Susan, a 58-year old high school special education teacher, describes feeling overwhelmed in the last eight months. She reports that she frequently walks into a room to retrieve an item, only to forget what she is looking for. Her husband noticed that she appears more distracted than usual, frequently repeating stories or requiring clarification. She is able to carry out her duties at work; however, she occasionally has the wrong material prepared for classes. In the last several weeks she also reports experiencing headaches. Susan’s parents were hospitalized approximately one year ago for health problems; at that time her mother was diagnosed with Alzheimer’s disease. She is concerned that she is experiencing memory loss similar to her mother and exhibiting early signs of dementia.
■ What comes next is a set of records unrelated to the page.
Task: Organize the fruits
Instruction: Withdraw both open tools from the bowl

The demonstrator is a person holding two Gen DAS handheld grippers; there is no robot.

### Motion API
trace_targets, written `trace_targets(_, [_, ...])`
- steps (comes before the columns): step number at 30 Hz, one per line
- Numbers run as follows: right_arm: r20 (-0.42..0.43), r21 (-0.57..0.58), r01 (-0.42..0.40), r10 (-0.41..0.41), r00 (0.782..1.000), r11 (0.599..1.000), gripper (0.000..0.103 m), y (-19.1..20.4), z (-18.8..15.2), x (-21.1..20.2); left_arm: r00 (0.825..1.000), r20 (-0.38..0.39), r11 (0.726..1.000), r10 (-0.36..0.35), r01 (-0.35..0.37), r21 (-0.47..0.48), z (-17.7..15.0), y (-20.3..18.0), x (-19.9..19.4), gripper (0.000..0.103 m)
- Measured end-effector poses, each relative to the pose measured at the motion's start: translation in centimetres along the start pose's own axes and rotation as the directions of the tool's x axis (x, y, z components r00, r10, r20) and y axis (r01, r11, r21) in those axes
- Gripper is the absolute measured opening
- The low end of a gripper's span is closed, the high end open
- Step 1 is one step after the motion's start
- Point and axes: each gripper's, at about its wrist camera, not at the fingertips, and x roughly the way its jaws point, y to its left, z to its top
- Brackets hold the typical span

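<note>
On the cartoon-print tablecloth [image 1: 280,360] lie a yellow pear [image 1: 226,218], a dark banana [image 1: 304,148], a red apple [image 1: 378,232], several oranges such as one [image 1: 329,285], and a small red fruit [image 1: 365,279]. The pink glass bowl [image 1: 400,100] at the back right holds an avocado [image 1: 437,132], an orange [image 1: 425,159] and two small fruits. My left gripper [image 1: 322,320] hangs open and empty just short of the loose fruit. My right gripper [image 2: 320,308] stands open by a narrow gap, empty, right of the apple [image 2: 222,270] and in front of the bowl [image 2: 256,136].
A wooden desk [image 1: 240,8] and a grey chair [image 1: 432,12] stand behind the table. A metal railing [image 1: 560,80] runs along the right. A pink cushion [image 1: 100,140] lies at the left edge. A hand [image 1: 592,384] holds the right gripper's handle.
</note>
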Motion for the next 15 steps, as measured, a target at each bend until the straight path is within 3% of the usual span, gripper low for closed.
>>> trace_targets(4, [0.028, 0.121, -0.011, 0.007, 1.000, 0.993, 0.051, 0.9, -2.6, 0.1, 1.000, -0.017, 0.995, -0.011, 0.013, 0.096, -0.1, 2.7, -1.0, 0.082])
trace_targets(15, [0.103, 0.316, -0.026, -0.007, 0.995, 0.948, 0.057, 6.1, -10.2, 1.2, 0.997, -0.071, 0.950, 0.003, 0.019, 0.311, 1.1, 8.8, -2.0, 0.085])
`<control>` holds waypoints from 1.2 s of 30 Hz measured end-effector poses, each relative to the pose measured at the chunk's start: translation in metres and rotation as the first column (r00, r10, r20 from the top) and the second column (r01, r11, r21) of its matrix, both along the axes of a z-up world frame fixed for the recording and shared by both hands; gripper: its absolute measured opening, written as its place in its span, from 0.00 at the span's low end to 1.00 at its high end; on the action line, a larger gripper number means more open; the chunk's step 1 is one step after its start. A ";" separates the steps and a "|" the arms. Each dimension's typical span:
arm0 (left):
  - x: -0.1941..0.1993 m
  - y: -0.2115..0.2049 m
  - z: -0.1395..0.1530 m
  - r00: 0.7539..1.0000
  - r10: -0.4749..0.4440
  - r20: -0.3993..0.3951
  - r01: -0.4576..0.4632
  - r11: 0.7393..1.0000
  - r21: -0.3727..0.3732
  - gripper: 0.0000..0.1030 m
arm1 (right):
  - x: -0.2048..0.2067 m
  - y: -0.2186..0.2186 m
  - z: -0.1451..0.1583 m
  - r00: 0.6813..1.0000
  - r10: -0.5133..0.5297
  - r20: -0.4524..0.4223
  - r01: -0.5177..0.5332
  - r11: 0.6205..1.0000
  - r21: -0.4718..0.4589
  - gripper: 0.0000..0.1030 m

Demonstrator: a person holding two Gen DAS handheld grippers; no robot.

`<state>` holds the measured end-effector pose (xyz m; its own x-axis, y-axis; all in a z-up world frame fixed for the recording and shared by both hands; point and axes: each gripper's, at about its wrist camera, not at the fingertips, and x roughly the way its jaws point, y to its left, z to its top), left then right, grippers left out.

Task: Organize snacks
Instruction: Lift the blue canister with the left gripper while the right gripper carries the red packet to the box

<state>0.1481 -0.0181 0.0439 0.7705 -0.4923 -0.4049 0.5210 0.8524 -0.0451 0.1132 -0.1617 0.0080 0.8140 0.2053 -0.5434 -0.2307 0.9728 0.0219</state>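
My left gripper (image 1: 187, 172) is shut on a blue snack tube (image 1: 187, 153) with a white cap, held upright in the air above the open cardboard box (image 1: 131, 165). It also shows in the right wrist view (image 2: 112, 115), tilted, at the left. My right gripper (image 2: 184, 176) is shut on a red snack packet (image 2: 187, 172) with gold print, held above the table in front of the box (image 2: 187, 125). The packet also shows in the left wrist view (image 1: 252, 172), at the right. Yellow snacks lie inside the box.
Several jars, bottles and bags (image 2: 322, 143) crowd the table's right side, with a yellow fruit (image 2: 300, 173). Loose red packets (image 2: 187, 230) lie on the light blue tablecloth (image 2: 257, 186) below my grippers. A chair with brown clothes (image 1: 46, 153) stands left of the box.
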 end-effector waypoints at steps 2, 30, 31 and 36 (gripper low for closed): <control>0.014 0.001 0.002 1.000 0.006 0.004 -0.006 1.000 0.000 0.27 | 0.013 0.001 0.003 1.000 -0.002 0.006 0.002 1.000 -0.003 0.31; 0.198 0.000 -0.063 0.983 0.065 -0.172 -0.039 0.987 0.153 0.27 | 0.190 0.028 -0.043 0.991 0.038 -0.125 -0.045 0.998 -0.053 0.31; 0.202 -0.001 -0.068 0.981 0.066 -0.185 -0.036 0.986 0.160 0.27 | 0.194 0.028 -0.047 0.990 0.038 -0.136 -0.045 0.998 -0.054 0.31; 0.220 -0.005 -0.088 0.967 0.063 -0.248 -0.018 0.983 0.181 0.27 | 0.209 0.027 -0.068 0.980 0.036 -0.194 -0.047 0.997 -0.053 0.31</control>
Susan decides to seek a referral from her general physician for a neuropsychological evaluation to determine if her symptoms are attributed to a neurodegenerative disease, or a disorder with complaints that mask as memory impairment.
The results of the neuropsychological assessment reveal that Susan’s immediate and delayed recall of verbal and visual information is within expected performance levels based on her age and educational attainment, which does not support early indicators of an Alzheimer’s dementia. Susan also performed within expected levels on tasks involving visuospatial abilities, processing speed, executive functioning, and language. In contrast, her attention and working memory performance is stronger on more complex attention tasks than on simple attention tasks (i.e., repeating digits backward compared to forward). This implies that Susan has some difficulty attending to information she might characterize as straightforward and therefore not rehearse the material efficiently for repetition. The same is to be said on other measures that require Susan to attend to problems that increase in difficulty; her performance strengthens as her attention improves.
Generally, poor attention in conjunction with intact memory functioning and no other major impairment or medical issues is consistent with anxiety and mild depression masking as memory deficits. Poor processing speed, also known as psychomotor slowing, is typical of an individual experiencing clinically significant depression. Susan’s performance on processing speed tasks was within expected levels, but it was noted that she made multiple errors on timed tasks. This information indicates that Susan sacrificed accuracy for speed and a general inattention to detail. On self-report measures of mood, Susan expressed feeling anxious and mildly depressed, and would likely benefit from individual psychotherapy to develop effective coping strategies and psychological flexibility.
Findings related to anxiety and cognitive deficits tend to be inconsistent, which may in part be due to limited research compared to depression and cognition (Shafto, James, & Abrams, 2019). According to available studies, levels of anxiety can either enhance or diminish performance on neuropsychological measures of attention and memory. Adults concerned that their symptoms are related to memory loss may be more inclined to notice additional cognitive complaints, as well as develop health-related anxiety (Kinzer & Suhr, 2016, p. 198). Increased anxiety related to a neuropsychological evaluation can potentially influence the individual’s effort. This can lead to poor performance on the assessment and invalid results. Research suggests that individuals with anxiety disorders tend to focus attention on information when it is immediately presented, in order to determine if the situation is threatening. In nonthreatening situations, individuals may not attend closely to details, which limits their ability to remember information at a later time (Sogutlu & Alaca, 2019).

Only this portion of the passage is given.